By Andrew Starke
The world’s largest spirits company is investing heavily in emerging markets with Diageo CEO Paul Walsh predicting these fast-growing regions will account for half of its sales in three to five years time.
Walsh told the annual meeting of the Consumer Analyst Group of New York (CAGNY) held in Boca Raton, Florida recently that the global spirits giant’s acquisitions in emerging markets and a growing middle class in countries like Colombia, India, South Africa, Nigeria, Ethiopia and Mexico created significant opportunity for Diageo.
The London-based Diageo acquired Mey Icki, a Turkish distiller, for about 1.3 billion pounds from TPG Capital and Actera in late February and has also unveiled plans to expand or enter strategic partnerships in a number of other emerging markets.
In his presentation, Walsh cited Global Insight research which predicts that middle class consumption across emerging markets will increase from 7 percent of the global total to 20.5 percent by 2022, largely off the back of China’s rapid middle class growth.
For the six months to December 31, 2010, Diageo’s net sales volumes were split developed markets 56 percent, emerging markets 33 percent and PIIGs 11 percent.
For this analysis, emerging markets included Russia and Eastern Europe; Asia Pacific excluding Korea, Australia and Japan; and international excluding global travel.
PIIGs are the five Eurozone nations which were considered weaker economically following the financial crisis: Portugal, Ireland, Italy, Greece and Spain and all other markets are included in developed markets.

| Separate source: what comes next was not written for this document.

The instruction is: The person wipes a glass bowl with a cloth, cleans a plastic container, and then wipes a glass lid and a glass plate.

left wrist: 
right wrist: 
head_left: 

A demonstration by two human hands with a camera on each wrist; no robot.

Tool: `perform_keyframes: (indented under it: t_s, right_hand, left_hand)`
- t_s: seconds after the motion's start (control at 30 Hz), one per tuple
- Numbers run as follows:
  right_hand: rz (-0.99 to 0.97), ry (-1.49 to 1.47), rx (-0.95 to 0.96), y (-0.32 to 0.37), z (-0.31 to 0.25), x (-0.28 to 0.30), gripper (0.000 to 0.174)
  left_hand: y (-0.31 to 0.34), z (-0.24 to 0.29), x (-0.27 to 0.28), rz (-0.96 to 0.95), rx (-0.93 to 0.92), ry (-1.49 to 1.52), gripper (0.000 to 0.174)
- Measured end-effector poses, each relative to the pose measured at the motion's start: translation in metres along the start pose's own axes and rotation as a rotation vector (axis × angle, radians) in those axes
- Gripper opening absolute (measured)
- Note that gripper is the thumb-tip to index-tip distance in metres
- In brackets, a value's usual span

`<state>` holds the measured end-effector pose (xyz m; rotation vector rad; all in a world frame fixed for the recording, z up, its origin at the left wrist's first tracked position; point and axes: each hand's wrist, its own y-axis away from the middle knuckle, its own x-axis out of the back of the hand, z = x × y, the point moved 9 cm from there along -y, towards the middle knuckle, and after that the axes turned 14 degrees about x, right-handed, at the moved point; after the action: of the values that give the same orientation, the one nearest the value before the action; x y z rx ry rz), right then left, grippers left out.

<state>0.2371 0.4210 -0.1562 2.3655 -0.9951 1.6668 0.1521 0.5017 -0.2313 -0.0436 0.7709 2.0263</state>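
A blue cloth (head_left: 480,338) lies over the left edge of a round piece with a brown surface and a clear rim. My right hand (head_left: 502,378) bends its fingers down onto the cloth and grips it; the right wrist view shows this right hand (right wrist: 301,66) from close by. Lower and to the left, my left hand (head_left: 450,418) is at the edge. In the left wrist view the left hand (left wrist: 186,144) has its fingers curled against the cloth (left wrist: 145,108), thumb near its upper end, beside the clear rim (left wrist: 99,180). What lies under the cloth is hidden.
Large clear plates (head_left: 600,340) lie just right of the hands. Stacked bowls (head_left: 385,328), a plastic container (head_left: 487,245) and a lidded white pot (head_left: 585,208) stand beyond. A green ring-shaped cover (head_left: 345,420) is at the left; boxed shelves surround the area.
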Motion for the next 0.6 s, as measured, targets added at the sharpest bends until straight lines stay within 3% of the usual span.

By 2016, Diageo expects the picture to look very different with developed markets dropping to 42 percent of the total, emerging markets taking 50 percent and PIGGs at 8 percent.
Walsh also revealed net sales by category for 2010.
Scotch whisky accounts for 27 percent of Diageo’s global sales, beer 22 percent, vodka 11 percent, RTDs 8 percent, whiskey 6 percent, rum 6 percent and wine 6 percent.